Niestety, fiaskiem zakończył się przetarg na cysternę. Miasto chciało kupić zbiornik o pojemności 5 tys. litrów, który można by podczepić do innego pojazdu i zaopatrywać mieszkańców w wodę pitną w przypadku poważniejszej awarii wodociągu. Pojawiły się dwie oferty, ale okazały się niekompletne i przetarg trzeba było unieważnić. Ratusz ponowił postępowanie w formie zamówienia z wolnej ręki, ale mimo to nie znalazł dostawcy, który byłby w stanie dostarczyć sprzęt jeszcze w tym roku.

– Najszybszy termin dostawy cysterny to początek kwietnia przyszłego roku – wyjaśnia burmistrz Paweł Kulig. – Ten zakup pozostaje jednak dla nas priorytetem, nie zarzucamy pomysłu i zamierzamy go zrealizować w kolejnym roku ze środków, które otrzymamy w ramach Programu Ochrony Ludności i Obrony Cywilnej.

Z tych samych powodów nie udało się też kupić łyżko-krokodyla, czyli osprzętu służącego do dostarczania materiałów w miejsca zagrożone (w przetargu ofertę – niekompletną – złożyła tylko jedna firma).
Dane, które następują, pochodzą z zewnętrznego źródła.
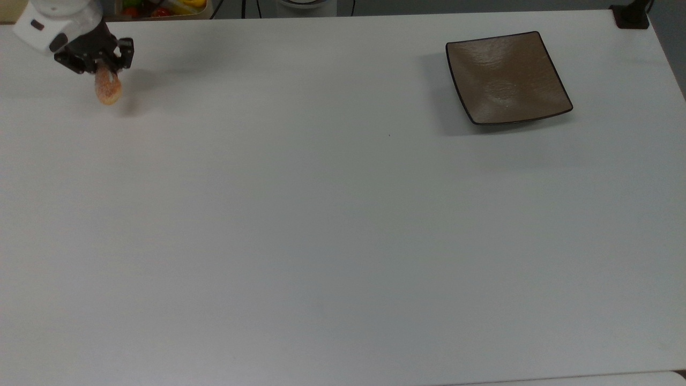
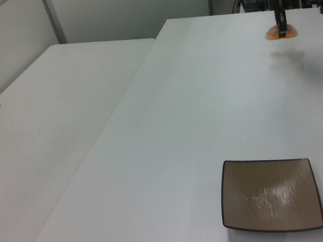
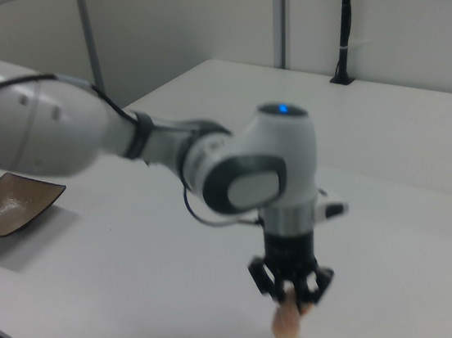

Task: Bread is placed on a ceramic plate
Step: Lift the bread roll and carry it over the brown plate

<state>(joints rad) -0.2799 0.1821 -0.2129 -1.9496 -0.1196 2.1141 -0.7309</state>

Burmistrz zapewnia jednak, że urząd i tak wykorzysta środki z rządowego programu niemal w całości, by w miarę możliwości nie przepadła nam żadna złotówka. – Inwestycja w nowoczesny sprzęt to priorytet dla władz miasta, mamy na celu zapewnienie mieszkańcom maksymalnej ochrony – podkreśla Kulig. Magistrat uzupełnił zakupy m.in. o dwa zestawy do łączności satelitarnej (w ramach sieci Starlink).

Dodajmy, że poza pieniędzmi na zakupy inwestycyjne Złotoryja otrzymała także z rządowego programu środki na tzw. wydatki bieżące – ponad 130 tys. zł. Pozwoliły one na zakup m.in. worków na piasek, 4 agregatów inwertorowych, dodatkowej pompy szlamowej, osuszacza, nagrzewnicy, masztu oświetleniowego, latarek czy odkurzacza strażackiego. Z tych samych funduszy miasto opłaciło szkolenia dla pracowników jednostek miejskich oraz modernizację ambulansu należącego do Jednostki Poszukiwawczo-Ratowniczej OSP .

Sprzęt zakupiony przez ratusz trafi na wyposażenie magazynu przeciwpowodziowego, na który miasto zaadaptowało stary obiekt popegeerowski przy ul. Łąkowej (przechodzi aktualnie procedury odbiorowe). Część urządzeń, jak np. przyczepka z pompą, będzie w dyspozycji JPR-u, jedynej ochotniczej straży pożarnej działającej w Złotoryi.